Taylors Solicitors - Employ! Newsletter

Welcome to this month's edition which includes a summary of the Employment Tribunal Statistics showing an increase in employment tribunal claims. With the economic downturn there is likely to be a further increase this year.

The Employment Team at Taylors are happy to assist with any HR or employment issues you have – just give us a call on 0844 800 263.

Please keep your questions coming in. To submit a question please click here and I’ll provide the information you need in the next edition.

Oliver McCann

Tel: 0844 8000 263
Email: oliver.mccann@taylors.co.uk
Web: www.taylors.co.uk

43% rise in claims
Just one of the statistics from the belated annual statistics from the Employment Tribunal Service for 1st April 2007 - 31st March 2008 which is cause for concern!
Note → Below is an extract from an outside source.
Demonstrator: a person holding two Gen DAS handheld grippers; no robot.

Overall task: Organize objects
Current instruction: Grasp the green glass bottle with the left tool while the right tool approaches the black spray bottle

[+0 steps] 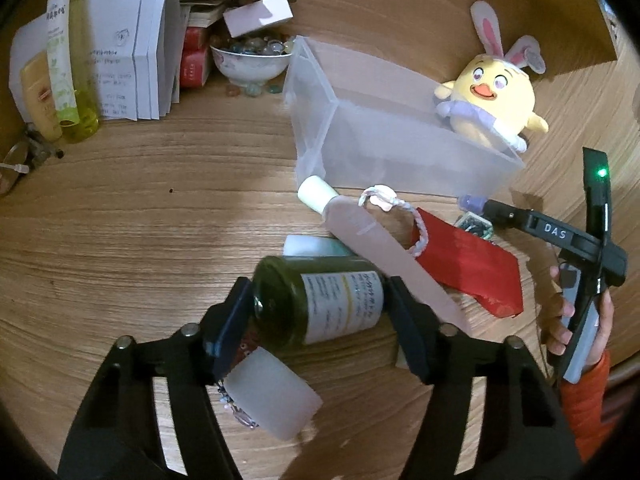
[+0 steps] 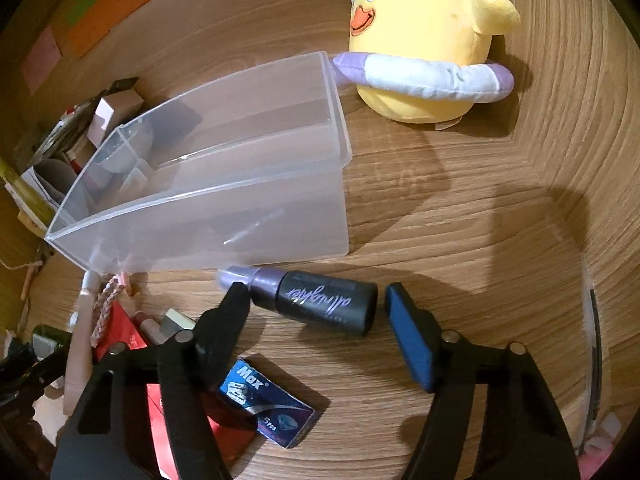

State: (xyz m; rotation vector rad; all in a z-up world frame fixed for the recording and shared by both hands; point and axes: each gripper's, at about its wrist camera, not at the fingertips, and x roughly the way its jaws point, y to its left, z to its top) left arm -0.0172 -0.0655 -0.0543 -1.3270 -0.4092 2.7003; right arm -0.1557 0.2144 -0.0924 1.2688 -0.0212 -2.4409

For April 2007 to March 2008 there were 189,303 claims (year before only 132,039).

The largest proportion of claims were equal pay claims, followed by working time claims and then unfair dismissal claims. As anticipated the number of age discrimination claims jumped sharply from 972 the previous year to 2,949.

The highest award for unfair dismissal was £76,536, the average level of award being £8,058. Other average awards:

  • Sex discrimination = £11,263 (highest £131,466)
  • Race discrimination = £14,566 (highest £68,991)
  • Disability discrimination = £19,523 (£227,208)
  • Age discrimination = £3,334 (£12,124)

What do I need to know?
Tribunal claims are on the increase year in year out. This will be even more so with the economic downturn. With less jobs available dismissed employees have little to lose from pursuing claims and this has become more noticeable over the past 6 months. Not only that, due to the pessimistic outlook employees are hardening their position on settlement and seeking larger payouts!

Simple steps can be taken to avoid claims including taking HR advice before committing to a course of action or dismissing employees. Often preventative action is much cheaper than the cure! Consider taking out Employer Protection insurance to cover against costly claims, both in relation to compensatory awards and legal costs. Look at how Taylors can help with your HR and employment needs.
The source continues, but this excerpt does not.